16212 NE 113th Ct.
Redmond, WA 98052


Beta V Corporation

ADO Performance
“Best Practices”

How to get the best performance out of your ADO application and development team.



 

ADO Performance
“Best Practices”

How to get the best performance out of your ADO application and development team.

Performance—where to start looking for it

“Performance” is an interesting word. It brings to mind several diverse and subtle meanings. When someone starts talking about how well something performs, it can mean how much work is getting done over a period of time. For example, a well-performing engine runs quietly and can produce lots of torque. This same yardstick can be applied to your development team as well. That is, a well-performing coder also works quietly and produces lots of good code. To me performance has grown to mean (at least) these two things—how well my code does its job and how well my team and I do our jobs. Hopefully, this article will help you do both—write code faster and write faster code—and do so quietly, with fewer noisy errors.

When writing my latest book (ADO Examples and Best Practices, APress ISBN: 1‑893115-16-X), I spent quite some time working out which coding techniques, which architectures, and which development practices made the most sense performance-wise. In some cases, a technique would have little bearing on the overall performance of the application or component as its savings were not multiplied. For example, in a client-server application, one might be able to save a second or two by using a DSN-less connection. This could have little overall affect on the suitability or performance of the application, but if that same technique were applied to a middle-tier component where connections are made and broken several hundred (or thousand) times an minute/hour/day, the effect of this technique can significantly affect how the system performs. For each technique discussed, be sure to consider how many times this code is executed over the course of time—the multiplication factor.

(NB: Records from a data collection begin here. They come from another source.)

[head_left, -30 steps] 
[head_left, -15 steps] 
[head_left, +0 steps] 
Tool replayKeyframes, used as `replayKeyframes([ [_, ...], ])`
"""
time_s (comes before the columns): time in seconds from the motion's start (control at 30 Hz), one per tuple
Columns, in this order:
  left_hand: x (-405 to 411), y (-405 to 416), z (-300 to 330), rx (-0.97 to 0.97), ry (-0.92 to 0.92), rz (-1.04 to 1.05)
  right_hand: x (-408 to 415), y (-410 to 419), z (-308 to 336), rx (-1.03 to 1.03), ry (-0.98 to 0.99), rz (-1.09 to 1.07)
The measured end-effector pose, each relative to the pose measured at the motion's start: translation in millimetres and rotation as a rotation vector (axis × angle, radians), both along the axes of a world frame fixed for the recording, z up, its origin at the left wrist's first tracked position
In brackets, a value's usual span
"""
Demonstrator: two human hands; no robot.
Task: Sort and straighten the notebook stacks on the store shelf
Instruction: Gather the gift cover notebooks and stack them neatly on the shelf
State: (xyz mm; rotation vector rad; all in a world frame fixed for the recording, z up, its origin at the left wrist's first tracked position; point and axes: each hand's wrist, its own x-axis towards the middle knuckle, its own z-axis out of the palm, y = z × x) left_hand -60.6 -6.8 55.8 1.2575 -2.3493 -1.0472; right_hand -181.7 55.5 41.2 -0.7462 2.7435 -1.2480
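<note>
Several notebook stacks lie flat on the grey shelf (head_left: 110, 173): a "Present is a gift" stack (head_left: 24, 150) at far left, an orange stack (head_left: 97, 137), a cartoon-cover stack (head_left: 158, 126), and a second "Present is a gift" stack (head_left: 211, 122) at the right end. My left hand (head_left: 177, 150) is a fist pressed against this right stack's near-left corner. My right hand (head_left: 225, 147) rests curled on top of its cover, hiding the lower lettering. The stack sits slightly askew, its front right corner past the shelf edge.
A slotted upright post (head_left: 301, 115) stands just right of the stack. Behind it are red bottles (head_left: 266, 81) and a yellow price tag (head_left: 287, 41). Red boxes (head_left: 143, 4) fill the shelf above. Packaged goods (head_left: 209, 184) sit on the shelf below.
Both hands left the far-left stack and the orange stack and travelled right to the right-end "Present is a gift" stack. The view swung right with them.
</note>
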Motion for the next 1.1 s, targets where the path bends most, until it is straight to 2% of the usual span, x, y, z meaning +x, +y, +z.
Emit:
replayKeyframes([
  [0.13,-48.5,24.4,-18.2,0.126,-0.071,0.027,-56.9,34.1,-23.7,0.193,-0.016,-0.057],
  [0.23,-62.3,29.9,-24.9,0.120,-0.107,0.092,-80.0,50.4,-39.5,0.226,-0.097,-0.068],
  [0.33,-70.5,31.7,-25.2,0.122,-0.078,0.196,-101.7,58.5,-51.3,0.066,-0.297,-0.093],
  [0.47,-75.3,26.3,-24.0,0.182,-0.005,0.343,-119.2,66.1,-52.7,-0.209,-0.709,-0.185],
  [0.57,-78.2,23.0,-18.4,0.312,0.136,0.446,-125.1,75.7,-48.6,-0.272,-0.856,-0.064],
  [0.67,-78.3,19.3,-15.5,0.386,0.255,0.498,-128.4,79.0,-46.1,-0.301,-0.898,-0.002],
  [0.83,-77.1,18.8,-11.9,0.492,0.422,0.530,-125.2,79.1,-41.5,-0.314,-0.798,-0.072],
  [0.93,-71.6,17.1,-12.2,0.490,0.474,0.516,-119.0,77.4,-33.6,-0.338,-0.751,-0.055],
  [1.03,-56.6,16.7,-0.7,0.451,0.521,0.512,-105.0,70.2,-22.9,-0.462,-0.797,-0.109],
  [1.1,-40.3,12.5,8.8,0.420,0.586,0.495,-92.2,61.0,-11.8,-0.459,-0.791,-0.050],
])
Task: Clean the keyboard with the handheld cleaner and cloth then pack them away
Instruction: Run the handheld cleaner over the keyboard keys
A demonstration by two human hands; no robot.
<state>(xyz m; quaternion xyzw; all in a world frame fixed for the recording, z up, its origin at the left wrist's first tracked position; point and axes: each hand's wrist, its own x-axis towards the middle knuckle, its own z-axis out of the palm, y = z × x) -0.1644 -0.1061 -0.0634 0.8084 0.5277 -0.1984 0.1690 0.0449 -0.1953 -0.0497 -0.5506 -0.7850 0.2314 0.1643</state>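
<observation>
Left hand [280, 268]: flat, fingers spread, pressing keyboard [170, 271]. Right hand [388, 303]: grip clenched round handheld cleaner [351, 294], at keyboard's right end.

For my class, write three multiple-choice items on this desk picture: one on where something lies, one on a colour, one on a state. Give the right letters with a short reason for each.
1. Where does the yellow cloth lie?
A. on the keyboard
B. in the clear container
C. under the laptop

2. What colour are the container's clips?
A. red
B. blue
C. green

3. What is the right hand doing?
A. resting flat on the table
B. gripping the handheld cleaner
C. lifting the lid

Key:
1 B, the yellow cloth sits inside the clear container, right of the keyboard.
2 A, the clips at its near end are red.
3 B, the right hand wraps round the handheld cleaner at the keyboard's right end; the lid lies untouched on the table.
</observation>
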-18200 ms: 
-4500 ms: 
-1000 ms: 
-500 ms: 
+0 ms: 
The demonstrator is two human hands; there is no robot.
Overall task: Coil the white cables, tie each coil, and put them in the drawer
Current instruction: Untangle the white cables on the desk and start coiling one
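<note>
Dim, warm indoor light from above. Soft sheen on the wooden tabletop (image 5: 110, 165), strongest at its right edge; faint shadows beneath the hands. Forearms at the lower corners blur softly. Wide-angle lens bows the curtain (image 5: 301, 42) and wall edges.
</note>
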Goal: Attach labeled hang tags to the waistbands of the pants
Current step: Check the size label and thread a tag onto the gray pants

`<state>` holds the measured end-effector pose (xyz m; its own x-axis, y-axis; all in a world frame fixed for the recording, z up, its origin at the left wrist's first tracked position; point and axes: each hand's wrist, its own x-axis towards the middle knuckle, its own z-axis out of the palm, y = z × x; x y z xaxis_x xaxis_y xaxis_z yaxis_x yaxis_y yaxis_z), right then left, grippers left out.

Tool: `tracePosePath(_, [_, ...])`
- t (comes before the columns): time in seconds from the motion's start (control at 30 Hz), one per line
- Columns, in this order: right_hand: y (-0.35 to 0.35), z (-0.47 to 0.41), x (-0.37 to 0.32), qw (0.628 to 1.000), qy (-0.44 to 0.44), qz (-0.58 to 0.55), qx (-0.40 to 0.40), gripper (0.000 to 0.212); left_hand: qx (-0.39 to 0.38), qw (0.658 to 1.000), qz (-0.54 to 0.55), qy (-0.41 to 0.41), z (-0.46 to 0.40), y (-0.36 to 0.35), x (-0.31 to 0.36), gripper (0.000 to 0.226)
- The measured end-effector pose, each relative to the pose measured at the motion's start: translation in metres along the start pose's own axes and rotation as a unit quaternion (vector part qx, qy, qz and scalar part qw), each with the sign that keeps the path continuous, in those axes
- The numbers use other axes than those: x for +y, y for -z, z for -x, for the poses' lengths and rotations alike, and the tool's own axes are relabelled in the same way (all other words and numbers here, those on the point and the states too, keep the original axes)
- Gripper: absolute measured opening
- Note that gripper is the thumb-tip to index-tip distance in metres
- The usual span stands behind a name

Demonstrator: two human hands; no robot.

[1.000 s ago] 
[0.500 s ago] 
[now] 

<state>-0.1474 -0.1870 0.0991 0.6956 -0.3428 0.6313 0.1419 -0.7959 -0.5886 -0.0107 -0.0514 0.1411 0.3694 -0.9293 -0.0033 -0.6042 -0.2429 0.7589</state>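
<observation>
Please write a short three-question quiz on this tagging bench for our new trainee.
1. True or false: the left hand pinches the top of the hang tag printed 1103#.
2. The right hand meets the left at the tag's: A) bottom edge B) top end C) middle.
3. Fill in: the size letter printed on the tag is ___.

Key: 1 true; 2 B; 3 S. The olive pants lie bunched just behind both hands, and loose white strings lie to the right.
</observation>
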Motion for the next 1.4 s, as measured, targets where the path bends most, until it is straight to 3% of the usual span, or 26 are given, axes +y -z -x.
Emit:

When beginning your search for ways to improve performance, you should consider where your application (component or ASP code) is spending most of its time waiting and processing. If you discover you’re spending a lot of time waiting for the Open or Execute method to complete, you need to take another hard look at your query strategy. After years of exhaustive study here and abroad, I’ve come to the startling yet irrefutable conclusion that all data access interfaces wait at the same speed. Whether you’re using VBSQL, DAO, RDO, ADO, OLE DB, ODBC API or (heaven forbid) ODBCDirect, all of these interfaces wait for results at the same speed. For example, if you have a query that takes the database engine 20 seconds to execute, no matter which interface you use to execute the query, none of them will return with the result any faster. While some can open connections (slightly) faster and some can process the resultsets faster, none can get the engine to compile the query and execute it any faster.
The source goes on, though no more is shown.